───── Input records ─────

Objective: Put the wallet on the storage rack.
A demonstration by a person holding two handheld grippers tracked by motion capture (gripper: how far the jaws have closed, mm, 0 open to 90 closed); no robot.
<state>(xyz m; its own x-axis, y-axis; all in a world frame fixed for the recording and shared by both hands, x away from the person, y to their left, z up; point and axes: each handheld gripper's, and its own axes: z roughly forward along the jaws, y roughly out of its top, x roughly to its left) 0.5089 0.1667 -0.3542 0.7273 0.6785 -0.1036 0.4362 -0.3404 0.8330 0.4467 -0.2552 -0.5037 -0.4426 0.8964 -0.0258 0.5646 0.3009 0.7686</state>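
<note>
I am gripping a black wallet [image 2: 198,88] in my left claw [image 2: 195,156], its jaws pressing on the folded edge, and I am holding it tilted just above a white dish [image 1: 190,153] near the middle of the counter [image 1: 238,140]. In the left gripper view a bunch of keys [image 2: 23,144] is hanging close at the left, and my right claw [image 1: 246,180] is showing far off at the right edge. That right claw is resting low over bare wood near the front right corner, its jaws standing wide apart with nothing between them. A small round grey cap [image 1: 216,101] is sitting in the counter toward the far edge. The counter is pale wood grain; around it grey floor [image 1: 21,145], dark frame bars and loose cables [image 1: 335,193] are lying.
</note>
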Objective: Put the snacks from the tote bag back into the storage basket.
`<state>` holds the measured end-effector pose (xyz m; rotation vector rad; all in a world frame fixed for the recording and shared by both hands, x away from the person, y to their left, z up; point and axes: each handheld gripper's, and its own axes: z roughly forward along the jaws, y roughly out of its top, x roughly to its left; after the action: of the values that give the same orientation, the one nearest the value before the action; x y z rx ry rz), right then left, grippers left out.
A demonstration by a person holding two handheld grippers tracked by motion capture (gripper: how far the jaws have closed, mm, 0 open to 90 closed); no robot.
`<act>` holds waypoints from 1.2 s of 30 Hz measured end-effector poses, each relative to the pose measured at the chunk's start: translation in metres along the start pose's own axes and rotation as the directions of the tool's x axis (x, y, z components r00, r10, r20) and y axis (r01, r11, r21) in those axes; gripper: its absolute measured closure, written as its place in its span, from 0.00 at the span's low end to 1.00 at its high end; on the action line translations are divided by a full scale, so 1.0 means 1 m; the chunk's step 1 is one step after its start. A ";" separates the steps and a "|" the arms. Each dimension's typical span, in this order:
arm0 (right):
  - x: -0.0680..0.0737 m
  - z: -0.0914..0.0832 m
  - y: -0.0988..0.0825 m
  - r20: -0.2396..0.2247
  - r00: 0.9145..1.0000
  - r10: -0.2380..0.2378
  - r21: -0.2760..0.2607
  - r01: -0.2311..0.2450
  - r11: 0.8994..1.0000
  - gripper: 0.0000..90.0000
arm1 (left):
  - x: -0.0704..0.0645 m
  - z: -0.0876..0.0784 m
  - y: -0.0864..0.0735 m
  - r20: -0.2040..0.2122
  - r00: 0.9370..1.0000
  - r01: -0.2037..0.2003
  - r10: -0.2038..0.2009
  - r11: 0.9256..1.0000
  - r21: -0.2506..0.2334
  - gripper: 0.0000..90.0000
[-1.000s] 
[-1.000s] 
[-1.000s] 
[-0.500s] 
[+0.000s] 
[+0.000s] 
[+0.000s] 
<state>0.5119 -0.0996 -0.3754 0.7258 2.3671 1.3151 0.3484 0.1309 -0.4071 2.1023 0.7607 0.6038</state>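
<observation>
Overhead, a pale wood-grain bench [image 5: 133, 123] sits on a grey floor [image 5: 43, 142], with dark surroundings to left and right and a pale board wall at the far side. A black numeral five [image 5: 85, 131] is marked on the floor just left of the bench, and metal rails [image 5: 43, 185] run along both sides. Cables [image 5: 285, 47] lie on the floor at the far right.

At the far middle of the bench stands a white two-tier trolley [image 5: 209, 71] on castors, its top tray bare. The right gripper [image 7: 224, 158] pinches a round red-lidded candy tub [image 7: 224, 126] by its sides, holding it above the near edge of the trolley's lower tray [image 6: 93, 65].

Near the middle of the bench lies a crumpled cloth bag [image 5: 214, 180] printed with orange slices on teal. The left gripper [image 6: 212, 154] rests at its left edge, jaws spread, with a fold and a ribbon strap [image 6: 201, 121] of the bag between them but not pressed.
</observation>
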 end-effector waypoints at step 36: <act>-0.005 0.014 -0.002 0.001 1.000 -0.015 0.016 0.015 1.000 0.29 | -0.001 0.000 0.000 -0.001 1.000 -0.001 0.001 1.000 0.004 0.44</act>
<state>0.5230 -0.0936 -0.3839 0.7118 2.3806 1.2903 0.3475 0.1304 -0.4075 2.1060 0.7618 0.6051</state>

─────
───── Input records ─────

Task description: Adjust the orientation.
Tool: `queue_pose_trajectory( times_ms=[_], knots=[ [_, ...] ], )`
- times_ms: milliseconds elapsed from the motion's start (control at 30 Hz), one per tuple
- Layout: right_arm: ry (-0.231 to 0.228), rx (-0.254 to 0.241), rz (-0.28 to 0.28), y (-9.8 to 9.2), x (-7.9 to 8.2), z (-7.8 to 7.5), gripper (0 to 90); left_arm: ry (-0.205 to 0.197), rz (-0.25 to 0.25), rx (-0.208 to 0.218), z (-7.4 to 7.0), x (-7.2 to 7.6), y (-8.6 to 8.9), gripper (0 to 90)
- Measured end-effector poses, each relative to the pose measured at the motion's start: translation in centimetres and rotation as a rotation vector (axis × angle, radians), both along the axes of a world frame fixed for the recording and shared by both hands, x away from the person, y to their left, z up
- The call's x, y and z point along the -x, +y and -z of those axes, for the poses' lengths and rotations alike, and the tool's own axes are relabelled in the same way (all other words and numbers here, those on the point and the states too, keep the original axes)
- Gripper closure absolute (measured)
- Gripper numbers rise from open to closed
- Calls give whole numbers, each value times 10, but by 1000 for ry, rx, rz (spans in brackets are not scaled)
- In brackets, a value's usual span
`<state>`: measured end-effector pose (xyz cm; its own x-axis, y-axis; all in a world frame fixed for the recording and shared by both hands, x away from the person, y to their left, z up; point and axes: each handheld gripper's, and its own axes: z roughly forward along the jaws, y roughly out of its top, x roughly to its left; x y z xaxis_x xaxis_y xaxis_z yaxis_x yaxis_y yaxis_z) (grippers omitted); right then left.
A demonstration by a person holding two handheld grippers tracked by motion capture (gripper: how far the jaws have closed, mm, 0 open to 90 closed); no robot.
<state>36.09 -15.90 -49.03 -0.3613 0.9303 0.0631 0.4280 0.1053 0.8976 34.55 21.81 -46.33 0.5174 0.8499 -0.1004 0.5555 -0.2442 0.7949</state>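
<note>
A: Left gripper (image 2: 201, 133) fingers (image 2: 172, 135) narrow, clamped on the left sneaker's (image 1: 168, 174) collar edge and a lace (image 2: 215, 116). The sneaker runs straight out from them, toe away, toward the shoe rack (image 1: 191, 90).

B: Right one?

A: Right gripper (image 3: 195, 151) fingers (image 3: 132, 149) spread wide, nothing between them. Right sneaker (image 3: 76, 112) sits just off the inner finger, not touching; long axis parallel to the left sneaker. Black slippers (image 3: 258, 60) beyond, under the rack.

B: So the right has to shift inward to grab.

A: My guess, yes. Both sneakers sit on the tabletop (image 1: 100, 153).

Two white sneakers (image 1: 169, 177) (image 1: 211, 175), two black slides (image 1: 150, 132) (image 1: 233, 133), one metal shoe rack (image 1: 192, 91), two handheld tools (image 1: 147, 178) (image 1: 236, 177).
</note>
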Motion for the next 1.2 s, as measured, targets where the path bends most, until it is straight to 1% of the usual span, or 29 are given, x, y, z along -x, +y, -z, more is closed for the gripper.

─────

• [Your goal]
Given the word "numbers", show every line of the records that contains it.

• [Expected answer]
- The call's x, y and z point along the -x, +y and -z of those axes, for the poses' lengths and rotations alike, and the tool's own axes are relabelled in the same way (all other words and numbers here, those on the point and the states too, keep the original axes)
- Gripper numbers rise from open to closed
- Calls give whole numbers, each value times 10, but by 1000 for ry, rx, rz (spans in brackets are not scaled)

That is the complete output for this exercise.